How do computers remember where they store things?
When a computer stores a variable, when a program needs to get the variable's value, how does the computer know where to look in memory for that variable's value?
Asked By : MCMastery
Best Answer from StackOverflow
Question Source : http://cs.stackexchange.com/questions/64578
Answered By : jmite
I'd suggest you look into the wonderful world of Compiler Construction! The answer is that it's a bit of a complicated process.
To try to give you an intuition, remember that variable names are purely there for the programmer's sake. The computer will ultimately turn everything into addresses at the end.

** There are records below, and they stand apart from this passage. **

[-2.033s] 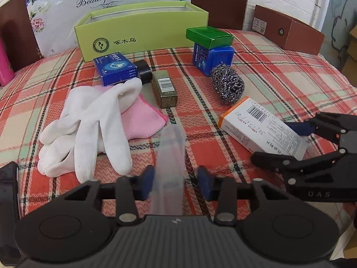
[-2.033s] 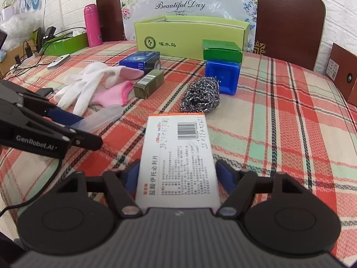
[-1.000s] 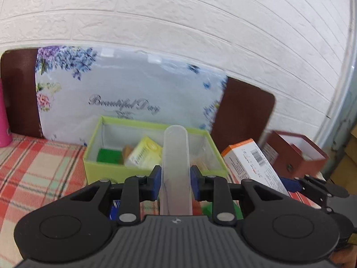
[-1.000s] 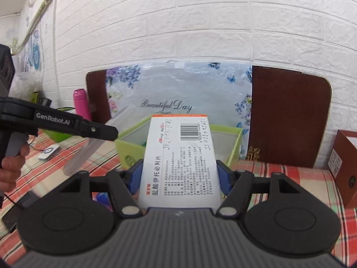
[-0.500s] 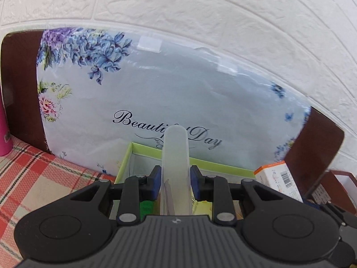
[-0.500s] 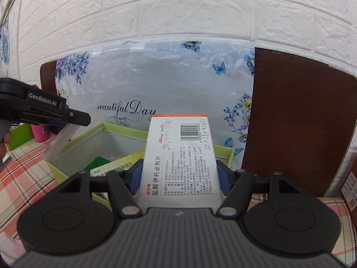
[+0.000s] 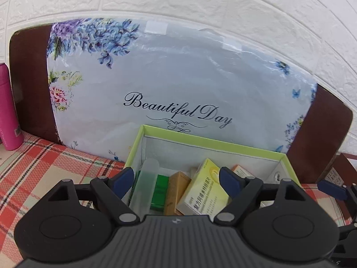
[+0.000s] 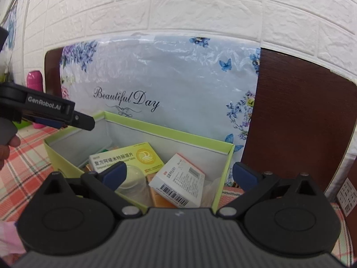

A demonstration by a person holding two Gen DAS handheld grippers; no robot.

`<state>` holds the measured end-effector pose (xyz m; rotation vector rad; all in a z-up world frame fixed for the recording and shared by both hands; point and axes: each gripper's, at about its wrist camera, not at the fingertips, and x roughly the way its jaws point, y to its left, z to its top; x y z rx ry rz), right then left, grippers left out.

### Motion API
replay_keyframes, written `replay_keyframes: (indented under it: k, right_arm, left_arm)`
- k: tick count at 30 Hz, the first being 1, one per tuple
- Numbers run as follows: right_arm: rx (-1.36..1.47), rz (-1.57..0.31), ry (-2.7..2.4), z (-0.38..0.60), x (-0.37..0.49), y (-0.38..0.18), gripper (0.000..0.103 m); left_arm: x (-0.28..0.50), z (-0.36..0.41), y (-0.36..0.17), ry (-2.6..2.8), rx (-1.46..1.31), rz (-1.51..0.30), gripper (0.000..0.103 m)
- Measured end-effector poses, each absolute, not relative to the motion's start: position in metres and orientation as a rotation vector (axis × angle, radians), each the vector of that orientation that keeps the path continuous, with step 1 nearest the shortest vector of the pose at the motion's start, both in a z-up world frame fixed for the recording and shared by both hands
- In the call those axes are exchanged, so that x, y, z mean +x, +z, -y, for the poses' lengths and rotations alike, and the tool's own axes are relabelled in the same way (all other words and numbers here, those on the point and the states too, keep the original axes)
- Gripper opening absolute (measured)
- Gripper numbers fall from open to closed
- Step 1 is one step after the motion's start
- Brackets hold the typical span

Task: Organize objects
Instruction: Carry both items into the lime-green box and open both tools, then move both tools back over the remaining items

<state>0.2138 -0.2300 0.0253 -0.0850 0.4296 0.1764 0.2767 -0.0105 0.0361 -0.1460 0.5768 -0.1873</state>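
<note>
Left gripper (image 7: 176, 179): your jaws have just opened wide — the frosted translucent plastic tube (image 7: 145, 185) lies free between them, inside the lime-green cardboard box (image 7: 207, 141).
Right gripper (image 8: 179, 174): jaws likewise just spread apart, gripping nothing.
White-and-orange medicine carton (image 8: 178, 181): tilted in the box's right end — beside a yellow carton (image 8: 129, 158).

Lime-green box (image 7: 202, 141), pale grey inside. Yellow carton (image 8: 129, 157) with black print. White carton (image 8: 178, 178), orange edges, black barcode. Frosted translucent tube (image 7: 145, 185). Green packet (image 7: 159, 192); tan carton (image 7: 175, 192). Red-and-green plaid cloth (image 7: 44, 158). Pale blue floral bag (image 7: 178, 78). Magenta bottle (image 7: 7, 111).
</note>
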Motion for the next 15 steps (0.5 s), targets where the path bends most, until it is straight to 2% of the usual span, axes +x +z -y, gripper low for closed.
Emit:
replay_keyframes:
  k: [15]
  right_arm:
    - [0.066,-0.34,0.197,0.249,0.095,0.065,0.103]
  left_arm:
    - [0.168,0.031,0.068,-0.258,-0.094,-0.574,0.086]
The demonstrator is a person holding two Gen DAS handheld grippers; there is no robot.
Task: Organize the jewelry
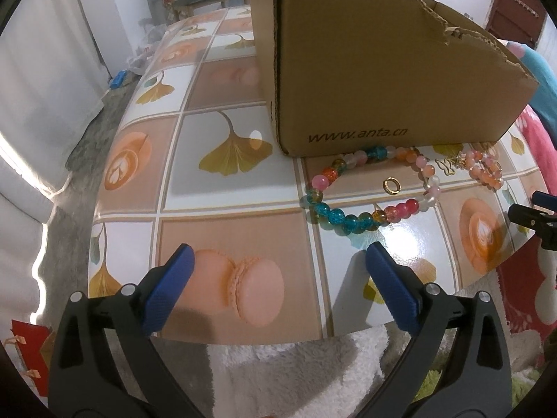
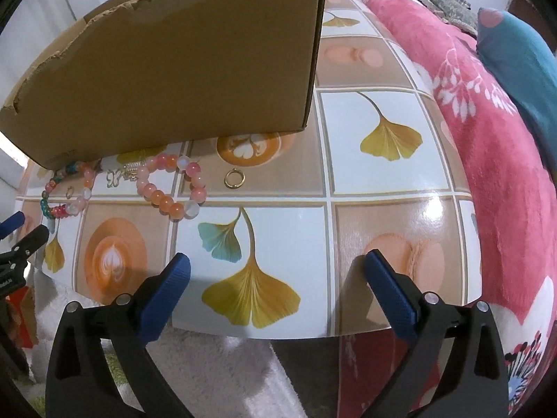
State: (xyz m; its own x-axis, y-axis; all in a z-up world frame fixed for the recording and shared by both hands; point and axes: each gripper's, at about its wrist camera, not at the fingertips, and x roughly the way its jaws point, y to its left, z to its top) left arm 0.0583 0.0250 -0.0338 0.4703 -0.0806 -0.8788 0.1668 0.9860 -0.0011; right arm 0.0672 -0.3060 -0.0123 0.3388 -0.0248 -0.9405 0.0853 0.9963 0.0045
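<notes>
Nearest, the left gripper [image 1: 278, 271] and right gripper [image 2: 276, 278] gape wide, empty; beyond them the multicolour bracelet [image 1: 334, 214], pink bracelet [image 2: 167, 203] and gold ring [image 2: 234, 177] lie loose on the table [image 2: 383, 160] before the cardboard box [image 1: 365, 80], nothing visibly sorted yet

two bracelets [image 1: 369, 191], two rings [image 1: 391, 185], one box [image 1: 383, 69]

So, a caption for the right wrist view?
Open right gripper above the table, facing bracelets, ring and box.

Tabletop [image 1: 216, 209] showing glossy, smooth printed covering. Box [image 1: 365, 69] appearing matt corrugated cardboard, torn edge rough. Bracelet [image 1: 348, 221] beads looking glassy; ring [image 2: 234, 178] gleaming metallic. Blanket [image 2: 470, 139] looking fuzzy cloth.
</notes>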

Local variables are (generally) stored on the stack: that is, they're part of the data structure that represents a function call. We can determine the complete list of variables that a function will (maybe) use by looking at that function, so the compiler can see how many variables it needs for this function and how much space each variable takes.
There's a little bit of magic called the stack pointer, which is a register which always stores the address of where the current stack starts.
Each variable is given a "stack offset", which is where in the stack it's stored. Then, when the program needs to access a variable x
, the compiler replaces x
with STACK_POINTER + x_offset
, to get the actual physical place it's stored in memory.
Note that, this is why you get a pointer back when you use malloc
or new
in C or C++. You can't determine where exactly in memory a heap-allocated value is, so you have to keep a pointer to it. That pointer will be on the stack, but it will point to the heap.
The details of updating stacks for function calls and returns are complicated, so I'd reccomend The Dragon Book or The Tiger Book if you're interested.